- **PROVIDED MATERIAL**:
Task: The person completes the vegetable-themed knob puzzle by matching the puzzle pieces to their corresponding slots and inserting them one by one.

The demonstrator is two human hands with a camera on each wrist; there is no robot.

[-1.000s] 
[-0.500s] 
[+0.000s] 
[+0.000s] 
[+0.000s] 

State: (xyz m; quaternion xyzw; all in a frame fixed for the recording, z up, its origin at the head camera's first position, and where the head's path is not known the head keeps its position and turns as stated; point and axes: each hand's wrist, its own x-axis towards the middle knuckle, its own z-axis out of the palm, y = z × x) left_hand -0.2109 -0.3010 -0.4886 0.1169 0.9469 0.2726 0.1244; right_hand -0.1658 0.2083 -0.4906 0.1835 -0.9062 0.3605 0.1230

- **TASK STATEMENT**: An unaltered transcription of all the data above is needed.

- **WRITTEN ANSWER**:
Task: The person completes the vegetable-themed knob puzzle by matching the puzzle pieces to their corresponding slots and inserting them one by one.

The demonstrator is two human hands with a camera on each wrist; there is no robot.

[-1.000s] 
[-0.500s] 
[+0.000s] 
[+0.000s] 
[+0.000s] 

State: (xyz m; quaternion xyzw; all in a frame fixed for the recording, z up, its origin at the head camera's first position, and where the head's path is not known the head keeps its position and turns as stated; point and axes: each hand's wrist, its own x-axis towards the middle knuckle, its own z-axis out of the palm, y = z × x) left_hand -0.2109 -0.3010 -0.4886 0.1169 0.9469 0.2726 0.1244; right_hand -0.1658 0.2083 -0.4906 0.1835 -0.9062 0.3605 0.1230

No more output is needed for this exercise.